**REQUIREMENT**. Down to the last line below, give the listing again exactly.

**DATA PROVIDED**.
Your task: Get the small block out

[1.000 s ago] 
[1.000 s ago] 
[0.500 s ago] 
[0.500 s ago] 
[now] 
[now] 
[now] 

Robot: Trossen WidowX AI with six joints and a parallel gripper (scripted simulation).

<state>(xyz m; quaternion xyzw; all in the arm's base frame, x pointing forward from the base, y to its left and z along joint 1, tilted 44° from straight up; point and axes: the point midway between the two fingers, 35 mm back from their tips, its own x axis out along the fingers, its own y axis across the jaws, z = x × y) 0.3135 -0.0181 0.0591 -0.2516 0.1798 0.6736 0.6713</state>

**ANSWER SECTION**.
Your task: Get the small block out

[1.000 s ago] 
[1.000 s ago] 
[0.500 s ago] 
[0.500 s ago] 
[now] 
[now] 
[now] 

Robot: Trossen WidowX AI with six joints and a parallel gripper (scripted simulation).

<state>(xyz m; quaternion xyzw; all in the arm's base frame, x pointing forward from the base, y to its left and z along joint 1, tilted 44° from straight up; point and axes: the point midway between the two fingers, 35 mm back from their tips, its own x axis out along the fingers, its own y axis across the jaws, z = x × y) 0.3135 -0.0181 0.0591 -0.2516 0.1798 0.6736 0.6713</state>

This completes the response to the exercise.